_Work required_
Each line below should be repeated exactly, but no picture should be carried over.
(Given material)
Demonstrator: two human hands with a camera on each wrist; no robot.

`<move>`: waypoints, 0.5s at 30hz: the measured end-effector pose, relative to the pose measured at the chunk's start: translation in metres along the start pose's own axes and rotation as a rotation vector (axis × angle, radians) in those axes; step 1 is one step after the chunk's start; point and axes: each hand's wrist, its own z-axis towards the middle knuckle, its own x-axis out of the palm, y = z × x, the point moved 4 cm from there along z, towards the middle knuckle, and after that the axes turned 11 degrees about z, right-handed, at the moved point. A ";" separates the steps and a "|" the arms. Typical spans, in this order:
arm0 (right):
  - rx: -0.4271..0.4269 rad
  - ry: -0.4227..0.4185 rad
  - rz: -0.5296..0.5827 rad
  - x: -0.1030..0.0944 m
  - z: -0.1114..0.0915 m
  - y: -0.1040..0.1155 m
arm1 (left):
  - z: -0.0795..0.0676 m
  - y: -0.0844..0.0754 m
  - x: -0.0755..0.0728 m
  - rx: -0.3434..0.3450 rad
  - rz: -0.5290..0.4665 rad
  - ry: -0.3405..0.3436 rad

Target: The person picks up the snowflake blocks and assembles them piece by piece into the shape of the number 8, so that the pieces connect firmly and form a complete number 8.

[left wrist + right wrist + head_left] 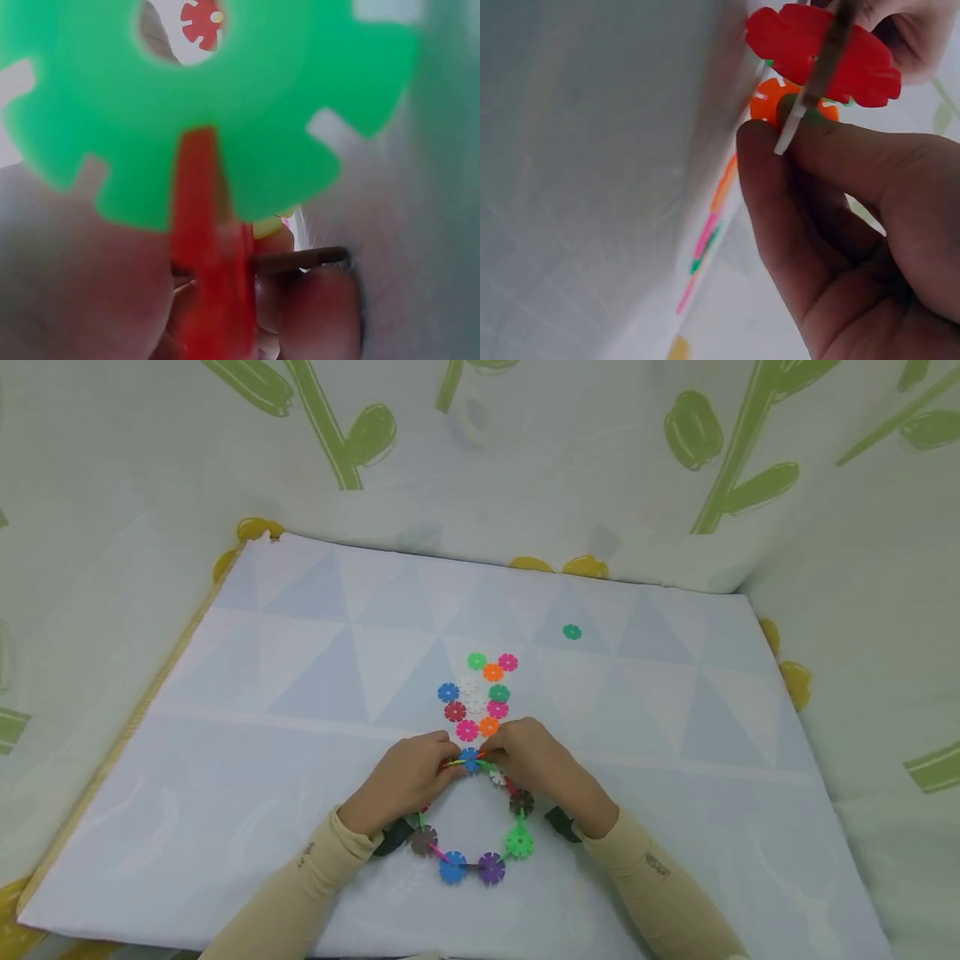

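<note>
Left hand (416, 768) and right hand (528, 756) both pinching at the ring's (519, 842) 12 o'clock.
You've got the yellow disc (453, 763) in your left and the orange disc (763, 101) in your right, with the blue disc (470, 760) between them. Ring's right in front of you on the table (675, 843), 9 o'clock side partly hidden by your left hand; loose discs (498, 693) sit just past it at 12, plus a lone green disc (572, 632) toward 1. Looks like thin plastic, so I'd guess super light, fairly stiff, kinda slick, not fragile, but the slots could pop apart if you twist the chain. I'd hold each disc by its rim, close to the slot.
</note>
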 end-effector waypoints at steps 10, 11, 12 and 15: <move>0.160 0.036 0.260 -0.015 0.000 -0.036 | -0.004 0.002 -0.003 -0.052 -0.026 0.036; 0.185 0.017 0.272 -0.020 -0.001 -0.042 | -0.003 0.002 -0.003 -0.054 -0.028 0.036; 0.215 -0.007 0.283 -0.026 -0.001 -0.050 | -0.003 0.002 -0.002 -0.056 -0.029 0.036; 0.315 -0.092 0.313 -0.046 -0.005 -0.079 | -0.003 0.001 -0.002 -0.064 -0.037 0.039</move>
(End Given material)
_Result of the exercise_
Demonstrator: two human hands with a camera on each wrist; no robot.

`<move>`: waypoints, 0.5s at 30hz: the measured end-effector pose, relative to the pose measured at the chunk's start: translation in metres along the start pose's own axes and rotation as a rotation vector (axis × angle, radians) in those axes; step 1 is one step after the chunk's start; point and axes: each hand's wrist, its own z-axis towards the middle knuckle, its own x-axis out of the palm, y = z × x, the point moved 4 cm from there along z, towards the middle knuckle, and after that the axes turned 11 degrees about z, right-handed, at the moved point. A ";" separates the steps and a "|" the arms. Typical spans, in this order:
arm0 (right):
  - rx: -0.4271..0.4269 rad
  - ry: -0.4227..0.4185 rad
  - rz: -0.5296..0.5827 rad
  - x: -0.1030..0.0944 m
  - z: -0.1114..0.0915 m
  - y: -0.1040..0.1155 m
arm1 (left):
  - z: -0.0795..0.0676 m
  - y: -0.0844..0.0754 m
  - x: -0.0755..0.0728 m
  - rx: -0.3434..0.3450 rad
  - rz: -0.5290..0.4665 rad
  - ry: -0.3405..0.3436 rad

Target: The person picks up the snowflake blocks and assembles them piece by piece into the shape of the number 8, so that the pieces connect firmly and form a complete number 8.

[left wrist + right wrist + head_left] 

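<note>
Left hand (416, 768) and right hand (528, 756) both pinching at the ring's (519, 842) 12 o'clock.
You've got the yellow disc (453, 763) in your left and the orange disc (763, 101) in your right, with the blue disc (470, 760) between them. Ring's right in front of you on the table (675, 843), 9 o'clock side partly hidden by your left hand; loose discs (498, 693) sit just past it at 12, plus a lone green disc (572, 632) toward 1. Looks like thin plastic, so I'd guess super light, fairly stiff, kinda slick, not fragile, but the slots could pop apart if you twist the chain. I'd hold each disc by its rim, close to the slot.
</note>
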 end-effector waypoints at steps 10, 11, 12 and 15: <move>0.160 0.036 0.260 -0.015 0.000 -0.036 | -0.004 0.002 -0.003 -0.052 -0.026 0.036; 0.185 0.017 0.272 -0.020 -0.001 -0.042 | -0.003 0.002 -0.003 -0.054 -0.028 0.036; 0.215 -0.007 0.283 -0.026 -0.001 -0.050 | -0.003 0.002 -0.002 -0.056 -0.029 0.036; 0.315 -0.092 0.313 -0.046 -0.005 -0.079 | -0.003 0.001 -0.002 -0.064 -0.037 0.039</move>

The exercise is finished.